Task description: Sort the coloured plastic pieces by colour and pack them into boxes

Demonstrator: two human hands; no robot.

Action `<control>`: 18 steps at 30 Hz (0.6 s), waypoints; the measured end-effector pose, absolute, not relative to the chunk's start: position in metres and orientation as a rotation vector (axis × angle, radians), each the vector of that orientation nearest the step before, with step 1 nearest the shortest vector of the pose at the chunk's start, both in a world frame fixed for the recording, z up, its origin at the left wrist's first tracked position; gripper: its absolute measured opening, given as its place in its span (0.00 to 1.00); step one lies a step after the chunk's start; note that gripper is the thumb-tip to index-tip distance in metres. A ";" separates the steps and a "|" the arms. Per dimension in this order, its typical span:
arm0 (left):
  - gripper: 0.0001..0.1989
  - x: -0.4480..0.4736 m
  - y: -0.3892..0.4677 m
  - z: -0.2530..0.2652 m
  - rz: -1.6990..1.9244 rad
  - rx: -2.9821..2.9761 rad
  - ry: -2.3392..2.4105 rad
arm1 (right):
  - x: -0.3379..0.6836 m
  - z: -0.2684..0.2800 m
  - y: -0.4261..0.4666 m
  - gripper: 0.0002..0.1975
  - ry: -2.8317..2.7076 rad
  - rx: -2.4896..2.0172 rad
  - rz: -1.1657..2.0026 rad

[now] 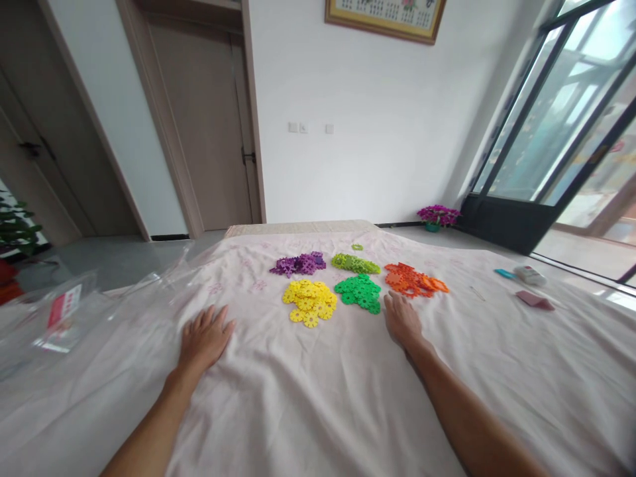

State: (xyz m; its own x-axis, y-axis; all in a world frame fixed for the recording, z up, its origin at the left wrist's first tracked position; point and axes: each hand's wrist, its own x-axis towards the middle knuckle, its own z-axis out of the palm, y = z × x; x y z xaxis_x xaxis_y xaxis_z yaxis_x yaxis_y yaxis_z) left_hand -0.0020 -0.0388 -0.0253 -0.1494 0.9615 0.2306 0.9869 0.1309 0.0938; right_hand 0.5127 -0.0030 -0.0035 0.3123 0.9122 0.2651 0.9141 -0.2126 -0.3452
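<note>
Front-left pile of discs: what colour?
Yellow; the front-left pile shows in the head view, the only one here.

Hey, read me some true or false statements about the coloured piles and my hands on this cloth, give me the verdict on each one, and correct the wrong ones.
1. The left hand rests palm down on the cloth. True.
2. The green pile sits between the yellow pile and the orange pile. True.
3. The orange pile is the leftmost pile. False: it is the rightmost.
4. The right hand is nearer the green pile than the purple pile. True.
5. The yellow pile lies farther back than the purple pile. False: the purple pile lies farther back.
6. The left hand is between the yellow and green piles. False: it is left of all the piles.
</note>
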 end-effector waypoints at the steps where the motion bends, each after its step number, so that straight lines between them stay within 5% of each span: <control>1: 0.30 -0.002 -0.039 -0.024 -0.334 -1.971 -2.262 | 0.513 -0.004 -0.003 0.27 -1.629 -2.150 0.000; 18: 0.25 -0.013 -0.038 -0.026 -0.520 -2.013 -2.185 | 0.515 -0.007 -0.008 0.27 -1.661 -2.042 0.034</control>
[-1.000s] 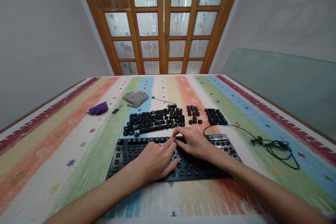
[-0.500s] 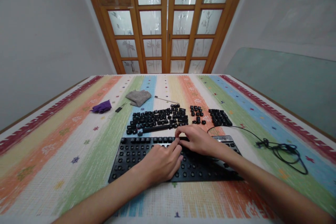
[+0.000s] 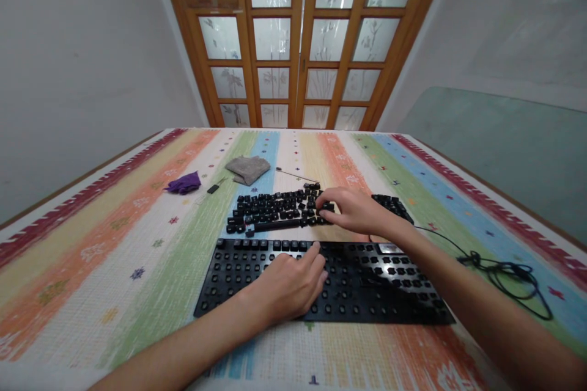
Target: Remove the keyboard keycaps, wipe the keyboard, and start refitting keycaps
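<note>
A black keyboard [image 3: 348,311] lies on the table, most of its switch stems bare. Keycaps [image 3: 284,245] sit along part of its top row. My left hand [image 3: 291,281] rests over the keyboard's middle, index finger stretched to the end of that capped row, other fingers loosely bent. Beyond the keyboard, my right hand [image 3: 355,209] reaches to the right end of the main group of loose black keycaps [image 3: 270,206]. Its thumb and index finger are apart around the keycaps there; I see nothing held between them. My right hand and forearm hide some loose keycaps.
More loose keycaps [image 3: 393,206] lie right of my right hand. A coiled black cable [image 3: 509,278] is at the right. Farther back are a grey cloth [image 3: 247,168], a purple cloth [image 3: 183,182], a small black tool [image 3: 213,189] and a thin rod [image 3: 298,175]. A striped cloth [image 3: 151,317] covers the table.
My right hand has left the keyboard's top row and moved forward to the loose keycaps. My left hand stays on the keyboard. The view has shifted slightly.
</note>
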The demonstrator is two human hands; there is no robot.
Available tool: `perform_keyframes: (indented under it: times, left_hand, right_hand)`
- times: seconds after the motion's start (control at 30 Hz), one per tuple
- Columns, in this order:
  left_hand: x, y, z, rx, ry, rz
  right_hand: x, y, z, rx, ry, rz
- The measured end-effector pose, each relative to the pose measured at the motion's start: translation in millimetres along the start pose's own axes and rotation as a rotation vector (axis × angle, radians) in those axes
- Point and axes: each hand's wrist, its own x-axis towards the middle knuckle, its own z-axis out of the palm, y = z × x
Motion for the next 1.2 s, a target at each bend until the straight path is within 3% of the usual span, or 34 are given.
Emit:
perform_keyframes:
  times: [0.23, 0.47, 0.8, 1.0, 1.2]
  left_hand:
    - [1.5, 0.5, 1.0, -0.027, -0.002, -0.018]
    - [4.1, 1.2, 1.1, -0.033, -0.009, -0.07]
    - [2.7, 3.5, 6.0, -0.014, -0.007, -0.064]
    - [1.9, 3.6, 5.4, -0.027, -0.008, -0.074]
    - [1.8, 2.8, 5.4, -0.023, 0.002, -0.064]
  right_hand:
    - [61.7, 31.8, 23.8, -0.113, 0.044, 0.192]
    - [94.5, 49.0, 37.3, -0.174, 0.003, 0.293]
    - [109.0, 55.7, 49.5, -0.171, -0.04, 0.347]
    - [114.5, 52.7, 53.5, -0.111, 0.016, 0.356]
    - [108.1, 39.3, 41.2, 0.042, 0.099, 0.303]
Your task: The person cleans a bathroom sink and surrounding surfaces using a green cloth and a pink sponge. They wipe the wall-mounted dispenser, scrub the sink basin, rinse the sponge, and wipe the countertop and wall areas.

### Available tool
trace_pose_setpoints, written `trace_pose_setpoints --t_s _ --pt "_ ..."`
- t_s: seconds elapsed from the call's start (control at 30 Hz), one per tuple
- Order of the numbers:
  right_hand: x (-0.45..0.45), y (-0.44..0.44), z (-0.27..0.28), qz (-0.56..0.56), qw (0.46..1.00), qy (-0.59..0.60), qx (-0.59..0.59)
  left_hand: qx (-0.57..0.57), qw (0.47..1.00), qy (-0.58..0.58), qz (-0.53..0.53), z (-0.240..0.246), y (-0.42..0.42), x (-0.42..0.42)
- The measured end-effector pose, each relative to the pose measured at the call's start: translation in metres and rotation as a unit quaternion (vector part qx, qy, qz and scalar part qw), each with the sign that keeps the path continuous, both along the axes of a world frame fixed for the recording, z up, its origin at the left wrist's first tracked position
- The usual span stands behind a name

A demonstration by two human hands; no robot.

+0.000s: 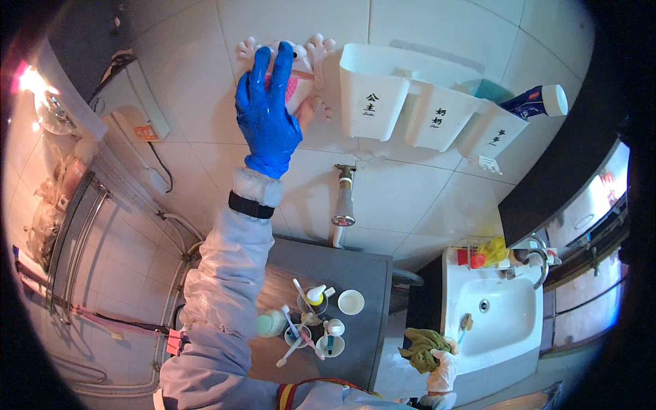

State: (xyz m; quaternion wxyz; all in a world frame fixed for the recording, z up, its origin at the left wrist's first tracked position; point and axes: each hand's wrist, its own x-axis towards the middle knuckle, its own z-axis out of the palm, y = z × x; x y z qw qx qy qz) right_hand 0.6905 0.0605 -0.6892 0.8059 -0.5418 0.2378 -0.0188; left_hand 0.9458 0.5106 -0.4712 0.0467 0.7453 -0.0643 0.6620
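My left hand (269, 110), in a blue rubber glove, lies over a pink frog-shaped holder (306, 77) on the tiled wall. Its fingers cover the holder's middle; whether they grip it does not show. At the lower right my right hand (442, 370), in a pale glove, holds a bunched green cloth (424, 350) beside the washbasin. To the right of the frog, several white plastic holders (373, 102) bearing writing are fixed to the wall. A dark blue tube with a white cap (533, 101) leans in the rightmost one.
Below, a grey tabletop (318, 256) carries cups (351, 302) and toothbrushes (290, 322). A metal fitting (343, 202) sticks out from the wall. The white washbasin (492, 312) has a curved faucet (542, 266). A glass shelf with rails (72, 230) and a bright bulb (51, 110) are at left.
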Motion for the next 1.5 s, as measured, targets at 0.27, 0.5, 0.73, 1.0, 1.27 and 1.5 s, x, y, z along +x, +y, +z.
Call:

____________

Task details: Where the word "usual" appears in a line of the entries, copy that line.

Solved problem:
Motion for the next 1.2 s, a target at each bend until the straight path is within 3% of the usual span, or 34 are given.
- The usual span stands behind a name

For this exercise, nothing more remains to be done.